(TASK TO COMPLETE): Below this line is a set of entries; quote exactly the lines from the line that contains "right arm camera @" to the line that contains "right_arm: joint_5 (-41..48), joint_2", both lines included.
PROVIDED ENTRIES below:
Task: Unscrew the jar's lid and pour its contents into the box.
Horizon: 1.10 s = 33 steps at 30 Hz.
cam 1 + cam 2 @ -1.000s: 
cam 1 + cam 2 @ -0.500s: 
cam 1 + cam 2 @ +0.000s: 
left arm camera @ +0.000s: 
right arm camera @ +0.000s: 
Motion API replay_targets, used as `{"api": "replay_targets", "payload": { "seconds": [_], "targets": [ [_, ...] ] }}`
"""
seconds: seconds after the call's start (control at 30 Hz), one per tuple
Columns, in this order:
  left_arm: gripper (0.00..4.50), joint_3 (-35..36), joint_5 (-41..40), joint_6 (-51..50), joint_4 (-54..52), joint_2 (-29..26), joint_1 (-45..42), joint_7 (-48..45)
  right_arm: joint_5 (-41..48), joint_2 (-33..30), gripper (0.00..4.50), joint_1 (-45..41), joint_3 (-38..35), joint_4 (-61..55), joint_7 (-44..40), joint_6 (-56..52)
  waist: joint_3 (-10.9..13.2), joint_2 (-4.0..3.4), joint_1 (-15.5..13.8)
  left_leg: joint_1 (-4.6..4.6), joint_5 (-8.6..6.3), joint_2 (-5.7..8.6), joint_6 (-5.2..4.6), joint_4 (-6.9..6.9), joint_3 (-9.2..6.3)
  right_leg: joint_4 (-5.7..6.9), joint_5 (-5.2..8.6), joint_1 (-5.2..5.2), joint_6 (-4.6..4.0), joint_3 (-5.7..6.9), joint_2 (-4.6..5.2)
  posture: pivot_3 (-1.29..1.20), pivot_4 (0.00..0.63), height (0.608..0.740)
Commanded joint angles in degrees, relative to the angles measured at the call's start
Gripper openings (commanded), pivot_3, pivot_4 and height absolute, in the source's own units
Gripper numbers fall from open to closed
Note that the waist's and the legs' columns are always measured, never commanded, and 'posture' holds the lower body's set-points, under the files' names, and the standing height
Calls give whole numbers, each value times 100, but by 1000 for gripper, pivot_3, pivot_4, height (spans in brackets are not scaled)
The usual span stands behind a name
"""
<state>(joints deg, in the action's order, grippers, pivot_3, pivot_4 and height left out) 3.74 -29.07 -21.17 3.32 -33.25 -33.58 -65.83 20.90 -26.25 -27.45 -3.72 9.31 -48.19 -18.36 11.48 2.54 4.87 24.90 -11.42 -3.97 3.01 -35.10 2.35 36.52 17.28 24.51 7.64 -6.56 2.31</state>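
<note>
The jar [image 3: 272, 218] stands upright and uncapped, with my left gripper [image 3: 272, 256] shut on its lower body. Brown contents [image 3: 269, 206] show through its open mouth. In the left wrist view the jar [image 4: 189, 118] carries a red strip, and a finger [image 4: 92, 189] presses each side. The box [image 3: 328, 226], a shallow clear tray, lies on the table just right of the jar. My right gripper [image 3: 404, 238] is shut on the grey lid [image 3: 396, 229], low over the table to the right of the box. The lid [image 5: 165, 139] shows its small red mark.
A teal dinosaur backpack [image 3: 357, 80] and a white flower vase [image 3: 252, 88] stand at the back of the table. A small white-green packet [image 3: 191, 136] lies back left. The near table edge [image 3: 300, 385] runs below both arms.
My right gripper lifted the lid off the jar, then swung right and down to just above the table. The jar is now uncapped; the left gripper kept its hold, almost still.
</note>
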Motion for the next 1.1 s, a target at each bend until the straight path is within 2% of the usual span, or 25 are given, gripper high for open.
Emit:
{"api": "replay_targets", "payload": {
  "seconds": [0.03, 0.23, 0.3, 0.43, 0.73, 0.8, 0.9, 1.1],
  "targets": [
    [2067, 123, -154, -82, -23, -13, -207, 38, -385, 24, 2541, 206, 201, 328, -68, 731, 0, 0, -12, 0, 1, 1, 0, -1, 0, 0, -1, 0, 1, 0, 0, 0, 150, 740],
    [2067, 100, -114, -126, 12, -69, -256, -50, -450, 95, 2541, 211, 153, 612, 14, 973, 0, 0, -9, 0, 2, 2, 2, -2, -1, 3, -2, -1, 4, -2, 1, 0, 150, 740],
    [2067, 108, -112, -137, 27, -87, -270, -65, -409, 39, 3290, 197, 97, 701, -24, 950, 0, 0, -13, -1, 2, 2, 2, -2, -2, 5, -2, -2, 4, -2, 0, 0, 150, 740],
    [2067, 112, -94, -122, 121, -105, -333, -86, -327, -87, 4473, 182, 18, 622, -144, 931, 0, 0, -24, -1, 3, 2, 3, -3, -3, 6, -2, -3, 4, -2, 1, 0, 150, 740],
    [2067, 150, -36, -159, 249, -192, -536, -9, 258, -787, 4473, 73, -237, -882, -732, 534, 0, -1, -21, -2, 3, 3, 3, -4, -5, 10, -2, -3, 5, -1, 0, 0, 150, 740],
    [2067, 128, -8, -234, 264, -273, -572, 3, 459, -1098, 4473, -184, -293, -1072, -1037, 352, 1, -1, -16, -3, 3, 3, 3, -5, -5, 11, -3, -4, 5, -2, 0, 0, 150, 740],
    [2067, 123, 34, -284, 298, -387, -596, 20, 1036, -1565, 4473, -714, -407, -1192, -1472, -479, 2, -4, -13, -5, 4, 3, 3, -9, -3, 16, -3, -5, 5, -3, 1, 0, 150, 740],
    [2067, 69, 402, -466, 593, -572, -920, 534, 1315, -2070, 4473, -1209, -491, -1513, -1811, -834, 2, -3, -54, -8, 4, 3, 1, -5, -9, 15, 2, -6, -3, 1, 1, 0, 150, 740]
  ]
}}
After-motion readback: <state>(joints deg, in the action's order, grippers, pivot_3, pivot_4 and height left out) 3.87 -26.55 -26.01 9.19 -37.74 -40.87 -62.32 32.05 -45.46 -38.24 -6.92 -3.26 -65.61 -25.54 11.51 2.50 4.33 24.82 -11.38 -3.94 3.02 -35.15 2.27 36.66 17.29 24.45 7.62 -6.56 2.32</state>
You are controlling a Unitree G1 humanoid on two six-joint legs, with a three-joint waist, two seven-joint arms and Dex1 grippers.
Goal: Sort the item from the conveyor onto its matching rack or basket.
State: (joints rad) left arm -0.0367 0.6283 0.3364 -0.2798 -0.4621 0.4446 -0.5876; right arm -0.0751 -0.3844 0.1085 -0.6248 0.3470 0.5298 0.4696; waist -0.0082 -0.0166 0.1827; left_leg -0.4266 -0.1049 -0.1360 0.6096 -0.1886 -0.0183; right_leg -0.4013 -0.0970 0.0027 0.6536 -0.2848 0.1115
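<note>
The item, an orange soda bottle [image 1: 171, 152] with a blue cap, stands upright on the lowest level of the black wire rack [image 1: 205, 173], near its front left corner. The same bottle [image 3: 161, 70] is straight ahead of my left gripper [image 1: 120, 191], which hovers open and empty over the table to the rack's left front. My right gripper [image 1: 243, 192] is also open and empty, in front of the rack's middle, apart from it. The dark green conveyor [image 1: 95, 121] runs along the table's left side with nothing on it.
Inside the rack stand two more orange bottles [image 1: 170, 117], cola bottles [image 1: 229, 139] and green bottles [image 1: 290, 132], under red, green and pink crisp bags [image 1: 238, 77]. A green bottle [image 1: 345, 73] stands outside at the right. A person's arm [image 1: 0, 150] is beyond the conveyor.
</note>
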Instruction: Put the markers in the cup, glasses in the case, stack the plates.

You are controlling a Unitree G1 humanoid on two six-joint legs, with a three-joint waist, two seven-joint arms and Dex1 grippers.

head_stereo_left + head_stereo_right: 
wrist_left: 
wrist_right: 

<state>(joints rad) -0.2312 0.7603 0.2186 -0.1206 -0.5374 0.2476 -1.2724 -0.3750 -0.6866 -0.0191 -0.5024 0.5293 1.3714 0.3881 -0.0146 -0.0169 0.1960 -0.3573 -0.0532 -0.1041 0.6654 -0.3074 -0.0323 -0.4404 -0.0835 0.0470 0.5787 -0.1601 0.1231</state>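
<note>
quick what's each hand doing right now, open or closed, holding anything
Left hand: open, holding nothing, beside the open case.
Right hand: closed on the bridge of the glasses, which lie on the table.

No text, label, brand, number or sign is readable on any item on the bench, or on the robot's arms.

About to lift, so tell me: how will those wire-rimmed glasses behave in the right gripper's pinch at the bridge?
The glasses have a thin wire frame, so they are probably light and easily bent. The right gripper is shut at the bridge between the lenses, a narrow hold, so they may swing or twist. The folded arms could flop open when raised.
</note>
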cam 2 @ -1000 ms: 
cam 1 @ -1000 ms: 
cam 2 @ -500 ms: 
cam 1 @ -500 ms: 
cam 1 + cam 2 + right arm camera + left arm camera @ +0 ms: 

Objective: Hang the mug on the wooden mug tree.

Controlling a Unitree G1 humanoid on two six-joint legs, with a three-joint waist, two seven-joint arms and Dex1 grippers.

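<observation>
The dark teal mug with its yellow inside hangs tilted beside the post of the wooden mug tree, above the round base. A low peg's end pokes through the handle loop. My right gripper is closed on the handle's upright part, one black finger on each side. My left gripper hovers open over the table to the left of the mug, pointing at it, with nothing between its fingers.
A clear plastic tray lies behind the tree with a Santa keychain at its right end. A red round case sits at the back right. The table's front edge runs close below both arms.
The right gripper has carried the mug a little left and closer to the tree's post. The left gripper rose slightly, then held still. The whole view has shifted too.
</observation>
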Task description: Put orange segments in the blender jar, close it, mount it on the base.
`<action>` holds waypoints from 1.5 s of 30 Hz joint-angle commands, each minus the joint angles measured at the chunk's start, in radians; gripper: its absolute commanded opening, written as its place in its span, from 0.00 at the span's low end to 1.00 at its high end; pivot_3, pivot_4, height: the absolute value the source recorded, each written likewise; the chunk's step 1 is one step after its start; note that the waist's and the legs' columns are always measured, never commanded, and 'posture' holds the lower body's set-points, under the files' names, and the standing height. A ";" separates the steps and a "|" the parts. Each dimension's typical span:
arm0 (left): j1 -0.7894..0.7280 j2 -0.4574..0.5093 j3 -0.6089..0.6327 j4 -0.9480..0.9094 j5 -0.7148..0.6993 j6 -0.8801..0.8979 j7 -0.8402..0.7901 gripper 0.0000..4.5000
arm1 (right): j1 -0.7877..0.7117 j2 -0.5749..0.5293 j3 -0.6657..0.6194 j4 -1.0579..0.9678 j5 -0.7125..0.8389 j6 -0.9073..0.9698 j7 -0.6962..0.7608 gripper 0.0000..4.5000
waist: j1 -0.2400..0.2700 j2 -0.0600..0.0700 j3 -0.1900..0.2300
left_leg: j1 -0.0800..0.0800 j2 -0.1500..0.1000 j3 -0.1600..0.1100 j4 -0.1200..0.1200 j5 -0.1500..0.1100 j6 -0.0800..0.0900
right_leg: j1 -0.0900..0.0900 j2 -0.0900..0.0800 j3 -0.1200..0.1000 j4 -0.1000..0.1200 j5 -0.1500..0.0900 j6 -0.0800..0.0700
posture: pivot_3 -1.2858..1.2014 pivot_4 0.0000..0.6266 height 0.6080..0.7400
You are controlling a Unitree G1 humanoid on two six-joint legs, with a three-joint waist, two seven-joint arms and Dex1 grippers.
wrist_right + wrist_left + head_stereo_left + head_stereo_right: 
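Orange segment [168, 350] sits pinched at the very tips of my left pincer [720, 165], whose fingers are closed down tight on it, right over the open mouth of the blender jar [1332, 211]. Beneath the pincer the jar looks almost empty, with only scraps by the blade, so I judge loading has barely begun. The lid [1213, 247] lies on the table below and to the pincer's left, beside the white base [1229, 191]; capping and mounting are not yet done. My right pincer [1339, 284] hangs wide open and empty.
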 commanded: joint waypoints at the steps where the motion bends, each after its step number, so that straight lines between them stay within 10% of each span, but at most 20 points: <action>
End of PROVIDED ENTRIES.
(SOLUTION FOR THIS PROBLEM):
right arm camera @ +0.000s: 
Motion API replay_targets, used as `{"api": "replay_targets", "payload": { "seconds": [_], "targets": [ [_, ...] ] }}`
"""
seconds: seconds after the call's start (control at 30 Hz), one per tuple
Columns, in this order:
  left_arm: gripper (0.00..4.50), joint_3 (-35..36), joint_5 (-41..40), joint_6 (-51..50), joint_4 (-54..52), joint_2 (-29..26), joint_1 (-45..42), joint_7 (-48..45)
  right_arm: joint_5 (-41..48), joint_2 (-33..30), gripper (0.00..4.50), joint_1 (-45..41), joint_3 (-38..35), joint_4 (-61..55), joint_7 (-44..40), joint_6 (-56..52)

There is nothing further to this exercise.